To understand why physical capacity is the final bottleneck, one must look at where AI is currently hitting its hardest wall: the complex, messy world of biology. Biology provides the clearest proof that ground truth cannot be ‘hallucinated’—it must be discovered. Bo Wang, a leading researcher in AI and biology, offered a sharp corrective in his year-end reflections: “Biology is not ‘just another modality.’ It’s causal, hierarchical, stochastic, and incomplete in ways that language and vision are not. Scaling mostly gives you sharper correlations without causal structure.” Real progress in biological AI requires perturbation and experimentation—physical intervention in the real world, not just better models.
This pattern extends beyond biology. In manufacturing, you have to actually make things to learn how to make them better. In energy, electrons still have to flow through physical infrastructure. AI accelerates cognition, but it doesn’t escape the domains where ground truth requires physical intervention.

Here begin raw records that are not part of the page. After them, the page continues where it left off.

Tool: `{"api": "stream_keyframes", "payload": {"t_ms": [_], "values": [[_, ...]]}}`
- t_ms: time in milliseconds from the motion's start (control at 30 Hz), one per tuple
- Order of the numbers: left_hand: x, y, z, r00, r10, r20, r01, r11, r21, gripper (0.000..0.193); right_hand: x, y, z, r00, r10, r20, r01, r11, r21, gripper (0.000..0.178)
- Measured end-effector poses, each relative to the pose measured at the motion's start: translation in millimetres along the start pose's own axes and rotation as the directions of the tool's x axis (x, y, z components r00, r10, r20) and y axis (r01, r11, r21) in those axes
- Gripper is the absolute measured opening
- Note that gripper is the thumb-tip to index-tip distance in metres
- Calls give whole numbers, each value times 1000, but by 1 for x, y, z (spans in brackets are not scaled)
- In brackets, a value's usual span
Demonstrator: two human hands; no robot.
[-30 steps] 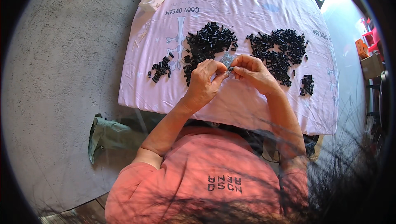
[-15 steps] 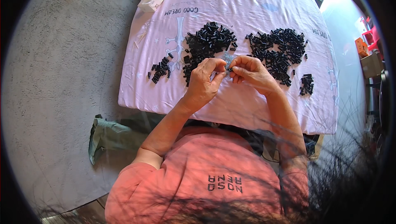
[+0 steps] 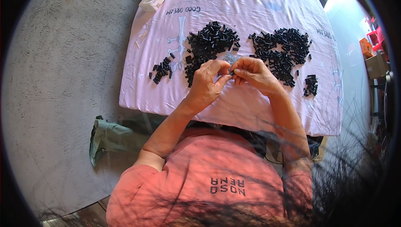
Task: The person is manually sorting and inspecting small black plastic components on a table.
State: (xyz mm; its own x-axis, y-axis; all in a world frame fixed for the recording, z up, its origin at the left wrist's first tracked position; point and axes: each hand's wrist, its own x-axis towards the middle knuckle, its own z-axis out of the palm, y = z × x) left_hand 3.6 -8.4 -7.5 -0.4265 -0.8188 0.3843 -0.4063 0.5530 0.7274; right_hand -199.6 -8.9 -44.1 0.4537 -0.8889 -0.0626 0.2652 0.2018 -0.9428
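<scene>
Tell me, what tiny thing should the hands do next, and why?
Maybe the left hand should gently steady the small black piece, because the right hand seems to pinch it and the two hands nearly meet right there, over the pink cloth. Whether the left holds anything is too small to see.

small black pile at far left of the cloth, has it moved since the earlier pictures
No, the small black pile keeps its place beside the printed figure on the cloth.
</scene>
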Motion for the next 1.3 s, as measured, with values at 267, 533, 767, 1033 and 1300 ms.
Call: {"api": "stream_keyframes", "payload": {"t_ms": [267, 533, 767, 1033, 1300], "values": [[2, -3, -13, 997, -73, 31, 73, 997, 7, 18, 0, 2, -1, 1000, -2, 1, 2, 999, 39, 13], [-20, -18, -35, 964, 43, 264, -128, 940, 316, 11, -1, -5, -1, 993, 35, -110, -31, 999, 36, 14], [-23, -17, -33, 952, 0, 306, -123, 916, 382, 6, -1, -3, -3, 993, 6, -121, -4, 1000, 14, 14], [-19, -17, -22, 962, 15, 271, -151, 859, 489, 7, 0, 0, -6, 989, 6, -148, -4, 1000, 14, 13], [-8, -3, -16, 998, -56, 43, 53, 996, 65, 11, 1, 0, -2, 992, 23, -120, -20, 999, 29, 13]]}}
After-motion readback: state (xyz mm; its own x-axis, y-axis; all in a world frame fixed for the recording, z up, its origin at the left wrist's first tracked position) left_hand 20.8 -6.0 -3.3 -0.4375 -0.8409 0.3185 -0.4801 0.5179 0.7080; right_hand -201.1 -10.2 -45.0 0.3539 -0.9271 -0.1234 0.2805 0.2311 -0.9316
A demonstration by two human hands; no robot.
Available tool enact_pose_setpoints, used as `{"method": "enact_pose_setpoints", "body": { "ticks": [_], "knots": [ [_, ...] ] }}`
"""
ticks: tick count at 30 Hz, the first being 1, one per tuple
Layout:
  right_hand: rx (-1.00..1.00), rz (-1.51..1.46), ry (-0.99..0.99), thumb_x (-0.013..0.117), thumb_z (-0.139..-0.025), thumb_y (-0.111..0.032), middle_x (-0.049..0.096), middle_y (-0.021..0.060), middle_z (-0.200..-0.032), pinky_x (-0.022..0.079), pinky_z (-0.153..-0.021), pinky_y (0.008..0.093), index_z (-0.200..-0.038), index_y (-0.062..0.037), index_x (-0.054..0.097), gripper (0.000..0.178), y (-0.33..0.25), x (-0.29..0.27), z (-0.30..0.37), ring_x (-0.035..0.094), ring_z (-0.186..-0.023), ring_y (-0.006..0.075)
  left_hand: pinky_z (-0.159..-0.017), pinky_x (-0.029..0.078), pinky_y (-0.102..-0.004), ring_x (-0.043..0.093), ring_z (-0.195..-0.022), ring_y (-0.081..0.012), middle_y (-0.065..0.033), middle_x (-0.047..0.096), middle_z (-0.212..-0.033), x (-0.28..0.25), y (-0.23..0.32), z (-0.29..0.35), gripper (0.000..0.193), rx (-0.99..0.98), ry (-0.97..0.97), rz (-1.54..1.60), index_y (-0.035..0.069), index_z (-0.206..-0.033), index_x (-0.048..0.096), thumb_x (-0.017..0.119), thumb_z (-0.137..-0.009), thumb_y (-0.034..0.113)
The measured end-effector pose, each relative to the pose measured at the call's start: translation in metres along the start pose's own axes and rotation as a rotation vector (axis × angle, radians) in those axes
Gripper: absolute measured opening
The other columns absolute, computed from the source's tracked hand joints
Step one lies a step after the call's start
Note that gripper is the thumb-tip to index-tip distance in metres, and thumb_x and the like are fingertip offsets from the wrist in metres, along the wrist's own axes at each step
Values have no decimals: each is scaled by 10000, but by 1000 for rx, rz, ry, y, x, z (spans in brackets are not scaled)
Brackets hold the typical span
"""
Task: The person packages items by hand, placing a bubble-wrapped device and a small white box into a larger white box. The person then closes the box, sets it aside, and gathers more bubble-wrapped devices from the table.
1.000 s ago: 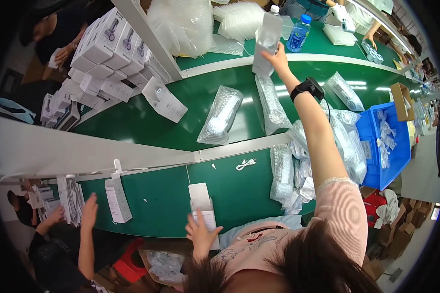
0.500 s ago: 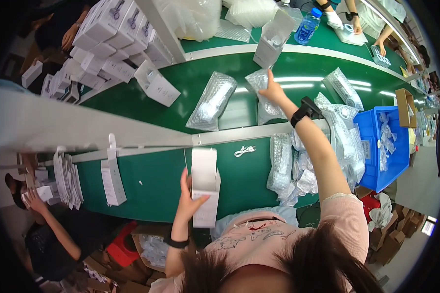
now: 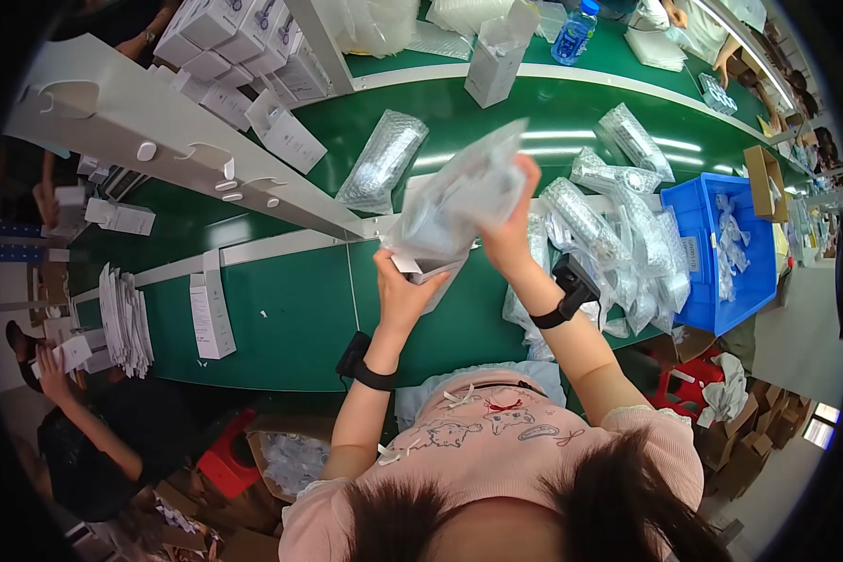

The rate of acceleration varies enormously by domain. Code and language offer fast feedback loops and clean ground truth—hence rapid progress. Biology, healthcare, energy, and manufacturing involve slower feedback, messy ground truth, and capital-intensive physical systems. Progress in these domains will be constrained by the pace of physical experimentation and buildout, regardless of how capable the models become.
The true value of AI in the Next Economy isn’t in generating text, but in System Orchestration. We are moving from a ‘Passive Stack’ to an ‘Active Stack.’ An AI that can manage a city-scale virtual power plant, balancing millions of bidirectional EV charges with fluctuating wind output, is worth more than a ‘God’ that can write a legal brief. This is the ‘Orchestration Layer’—the software that makes the physical stack intelligent. In the Next Economy, the ultimate ‘moat’ is not found in the elegance of an algorithm, but in the intelligence of the physical system that converts an electron into work.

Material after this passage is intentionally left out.